Las, bien des Webmestres (et pas des moindres) restent attaché à leurs antiques développements forçant les visiteurs de leurs sites à installer ce plugin. L’eugénisme binaire ne passe pas.
Idem pour Java, grand pourvoyeur de trous devant l’Eternel Informatique, qui est désormais diffusé sous l’immatriculation 8 Update 51, 51, comme la zone du même métal. Laquelle se débarrasse de près de 25 aliens indésirables. Tout comme Flash, on peut vivre sans Java, mais moins bien en raison de l’obstination de beaucoup de développeurs Web.
Un autre habitué de la collection de faille, Internet Explorer (onzième édition), était également à l’origine d’un ZDE exploité par Hacking Team. Trou découvert puis analysé par Vectra.

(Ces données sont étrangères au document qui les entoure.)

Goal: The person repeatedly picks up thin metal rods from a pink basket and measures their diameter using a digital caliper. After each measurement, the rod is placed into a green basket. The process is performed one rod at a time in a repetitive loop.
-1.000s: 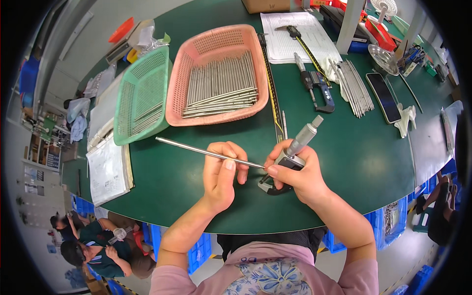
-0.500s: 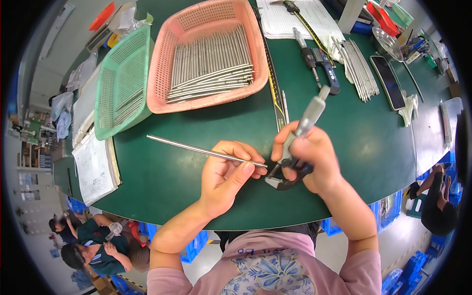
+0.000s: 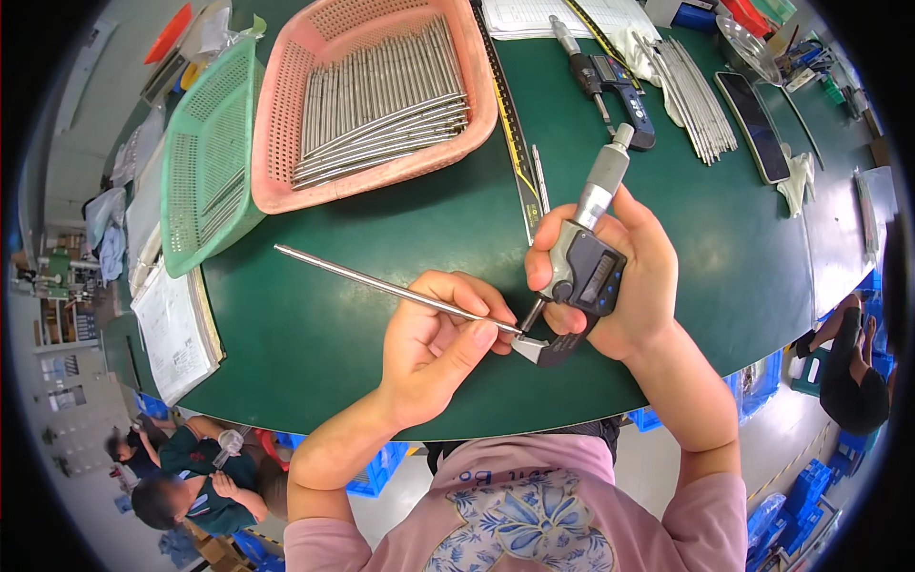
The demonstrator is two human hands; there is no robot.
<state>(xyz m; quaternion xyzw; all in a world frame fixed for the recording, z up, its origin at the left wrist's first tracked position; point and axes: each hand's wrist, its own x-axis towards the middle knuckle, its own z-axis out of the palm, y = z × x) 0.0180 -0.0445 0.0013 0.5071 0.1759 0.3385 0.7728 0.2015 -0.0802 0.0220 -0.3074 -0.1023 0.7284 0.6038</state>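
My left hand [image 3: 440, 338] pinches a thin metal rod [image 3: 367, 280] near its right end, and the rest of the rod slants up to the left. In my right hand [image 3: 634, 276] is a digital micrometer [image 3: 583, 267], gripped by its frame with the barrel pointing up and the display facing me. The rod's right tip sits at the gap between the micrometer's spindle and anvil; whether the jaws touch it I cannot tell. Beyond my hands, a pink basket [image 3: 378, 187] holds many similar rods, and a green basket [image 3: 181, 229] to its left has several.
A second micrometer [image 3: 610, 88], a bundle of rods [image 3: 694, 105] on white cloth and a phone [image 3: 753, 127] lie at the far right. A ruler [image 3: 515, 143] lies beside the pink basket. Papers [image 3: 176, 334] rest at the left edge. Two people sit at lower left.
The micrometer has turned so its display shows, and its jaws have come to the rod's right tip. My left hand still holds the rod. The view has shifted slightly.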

Ce qui tombe bien, puisque le 14 juillet au soir, l’ensemble des logiciels Microsoft étaient de la Revue, avec le traditionnel défilé de rustines du premier mardi du mois. I.E. pèse, à lui seul 29 CVE (dont le fameux « Hacking Team exploit »). On se croirait retourner du temps des grandes heures, lorsque http-equiv, Liu-Di-Yu, Tor Larholm et « Paul de Greyhat » inondaient la liste Full Disclosure d’une faille I.E. par jour. On n’a pas arrêté la fabrication, tous les clients sont devenus aveugles. Microsoft Office, pour sa part, est gratifié de 8 bouchons tous considérés comme critiques. Et l’on retrouve même, au fil du rouge publié par le bulletin Microsoft et du résumé synthétique du Sans, un double trou dans OLE, qui permettra aux anciens Microsofties de se payer une bonne tranche de nostalgie.
Cela faisait longtemps qu’un mardi des rustines n’avais pas franchi un tel cap. 59 trous, dont une grande majorité qualifiée de « critique ».
Achevons ce tour des inconséquences de Hacking Team en signalant l’existence d’un rootkit capable de compromettre les bios UEFI, découvert et analysé par l’équipe de Trend Micro. Le hack des Bios et la création de bootkits est très à la mode ces temps-ci. Il faut bien se rendre à l’évidence, leur conception est légèrement sortie du cadre étroit de la recherche et de la publication universitaire ou des « conférences infosec ».